Ce qui s’est passé ensuite est de notoriété publique ici : Merlan et le duo HoroKane/Kane (ils aiment à s’appeler eux même les « HoroKane » – jeu de mots avec hurricane, ouragans NDT – mais… non) se sont filmés les uns les autres et puis ils ont… parlé. Parlé comme le font les gens normaux. Je vous jure, ça a commencé comme une embuscade et je vous jure, c’était une drôle de conversation. Dans ce genre de circonstances cela m’aurait mis sur mes gardes.

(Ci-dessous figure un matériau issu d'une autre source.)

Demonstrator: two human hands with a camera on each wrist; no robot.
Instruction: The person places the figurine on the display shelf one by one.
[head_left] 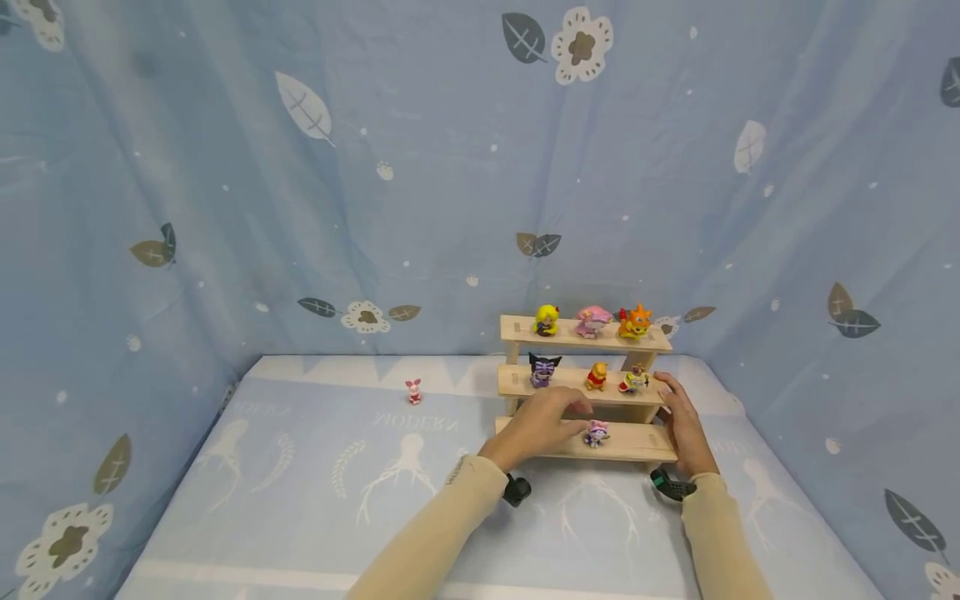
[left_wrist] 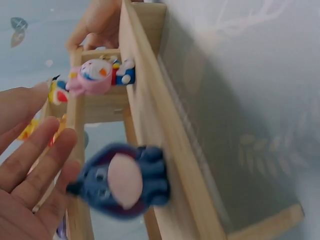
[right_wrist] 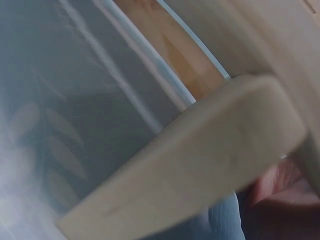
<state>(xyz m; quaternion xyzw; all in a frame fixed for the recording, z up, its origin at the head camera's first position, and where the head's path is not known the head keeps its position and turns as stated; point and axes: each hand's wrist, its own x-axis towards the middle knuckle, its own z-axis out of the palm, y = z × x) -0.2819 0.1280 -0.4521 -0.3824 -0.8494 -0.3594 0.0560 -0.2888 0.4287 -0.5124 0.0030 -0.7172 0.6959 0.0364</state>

Ils ont suggéré que la CIA embauche de jeunes reporters, parfois sans que même ces derniers soient au courant, et que c’était peut-être son cas. Ils ont aussi suggéré que Gawker (un groupe de webmédias NDT) pourrait être en partie contrôlé par le Scheik du Qatar, et qu’il tirerait les ficelles.

Mais ils ont aussi expliqué qu’ils avaient le sentiment d’être beaucoup dénigrés par les médias et ils l’ont écoutée lorsqu’elle leur a dit qu’elle n’était pas là pour les piéger. Ils l’ont peut être crue elle aussi, à la fin de la journée, en fait, ils ont fait ce pour quoi les gens à bord de ce bateau y sont : discuter d’idées qui sont trop bizarres pour pouvoir générer des discussions sérieuses dans le monde du dehors. C’était une très mauvaise façon d’avoir cette conversation mais nous pouvons témoigner que cela s’est bien fini.